Nanobioconjugate Engineering to Treat HER2/Neu Expressing Breast Tumors
Julia Y. Ljubimova
USA

HER2/neu targeting therapy is important to treat breast cancer. However, patients develop resistance to Herceptin (anti-HER2 antibody) and eventually die.

The new nanoconjugates engineered for a combined therapy of HER2/neu positive tumors by inhibiting angiogenesis, apoptosis and activating of innate and adaptive anti-tumor immune response. Nanobiopolymers had biodegradable and non-toxic polymalic acid platform with covalently conjugated anti-transferrin receptor antibody for transcytosis; antisense oligonucleotides (AON) to inhibit angiogenesis or induce apoptosis, and potent immunostimulatory antibody-cytokine fusion protein anti-HER2/neu IgG3-(IL-2). The anti-angiogenic effect was achieved using AONs inhibiting vascular tumor protein laminin-411 and apoptosis was induced by blocking HER2 mRNA. Polymer-recombinant fusion antibody-conjugate-IL-2 activities and mechanism of cell-delivery were evaluated.
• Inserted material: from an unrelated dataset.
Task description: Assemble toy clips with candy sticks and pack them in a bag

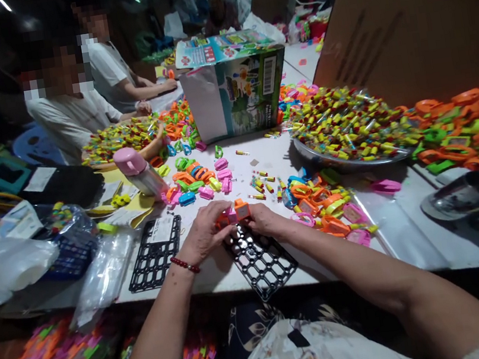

In vivo anti-tumor activity was determined using syngeneic and xenogeneic nude mice with HER2 overexpressing mammary tumors. Intravenously administered Polycefin variant with AON to laminin-411 and anti-HER2/neu IgG3-(IL-2) caused significant 2-fold reduction of breast tumor size (p<0.05 vs. PBS) and 4-fold increase of animal survival (40% vs. 10%, p<0.05 vs. PBS control). Another Polycefin variant bearing anti-HER2 antibody and AON against HER2 caused 3.6-fold reduction in tumor size compared to Herceptin treatment (p<0.0001). A novel nanobiopolymer-based therapy may achieve significant clinical effect against HER2/neu overexpressing cancers.